To see why such an interpretation of the Efficient Markets Hypothesis is a more practical one, consider for a moment applying the classical version of the Efficient Markets Hypothesis to a non-financial market, say the market for biotechnology. Consider, for example, the goal of developing a vaccine for the AIDS virus. If the market for biotechnology is efficient in the classical sense, such a vaccine can never be developed--if it could, someone would have already done it! This is clearly a ludicrous presumption since it ignores the difficulty and gestation lags of research and development in biotechnology. Moreover, if a pharmaceutical company does succeed in developing such a vaccine, the profits earned would be measured in the billions of dollars. Would this be considered "excess" profits, or economic rents that accrue to biotechnology patents?

Financial markets are no different in principle, only in degrees. Consequently, the profits that accrue to an investment professional need not be a market inefficiency, but may simply be the fair reward to breakthroughs in financial technology. After all, few analysts would regard the hefty profits of Amgen over the past few years as evidence of an inefficient market for pharmaceuticals--Amgen's recent profitability is readily identified with the development of several new drugs (Epogen, for example, a drug that stimulates the production of red blood cells), some considered breakthroughs in biotechnology. Similarly, even in efficient financial markets there are very handsome returns to breakthroughs in financial technology.

Of course, barriers to entry are typically lower, the degree of competition is much higher, and most financial technologies are not patentable (though this may soon change) hence the "half life" of the profitability of financial innovation is considerably smaller. These features imply that financial markets should be relatively more efficient, and indeed they are. The market for "used securities" is considerably more efficient than the market for used cars. But to argue that financial markets must be perfectly efficient is tantamount to the claim that an AIDS vaccine cannot be found. In an efficient market, it is difficult to earn a good living, but not impossible.
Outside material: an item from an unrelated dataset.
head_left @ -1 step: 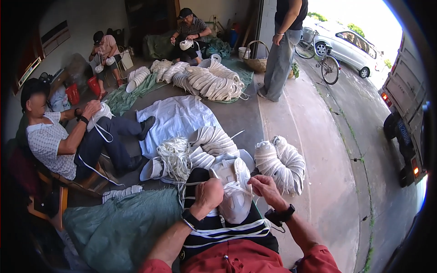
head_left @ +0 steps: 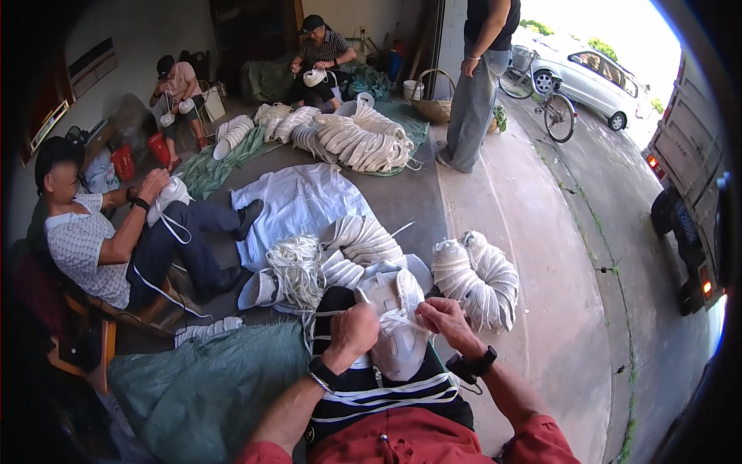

1.3 Practical Implications

Our research findings have several implications for financial economists and investors. The fact that the Random Walk Hypothesis hypothesis can be rejected for recent US equity returns suggests the presence of predictable components in the stock market. This opens the door to superior long-term investment returns through disciplined active investment management. In much the same way that innovations in biotechnology can garner superior returns for venture capitalists, innovations in financial technology can garner equally superior returns for investors.

However, several qualifications must be kept in mind when assessing which of the many active strategies currently being touted is appropriate for an particular investor. First, the riskiness of active strategies can be very different from passive strategies, and such risks do not necessarily "average out" over time. In particular, an investor's risk tolerance must be taken into account in selecting the long-term investment strategy that will best match the investor's goals. This is no simple task since many investors have little understanding of their own risk preferences, hence consumer education is perhaps the most pressing need in the near term. Fortunately, computer technology can play a major role in this challenge, providing scenario analyses, graphical displays of potential losses and gains, and realistic simulations of long-term investment performance that are user-friendly and easily incorporated into an investor's world view. Nevertheless, a good understanding of the investor's understanding of the nature of financial risks and rewards is the natural starting point for the investment process.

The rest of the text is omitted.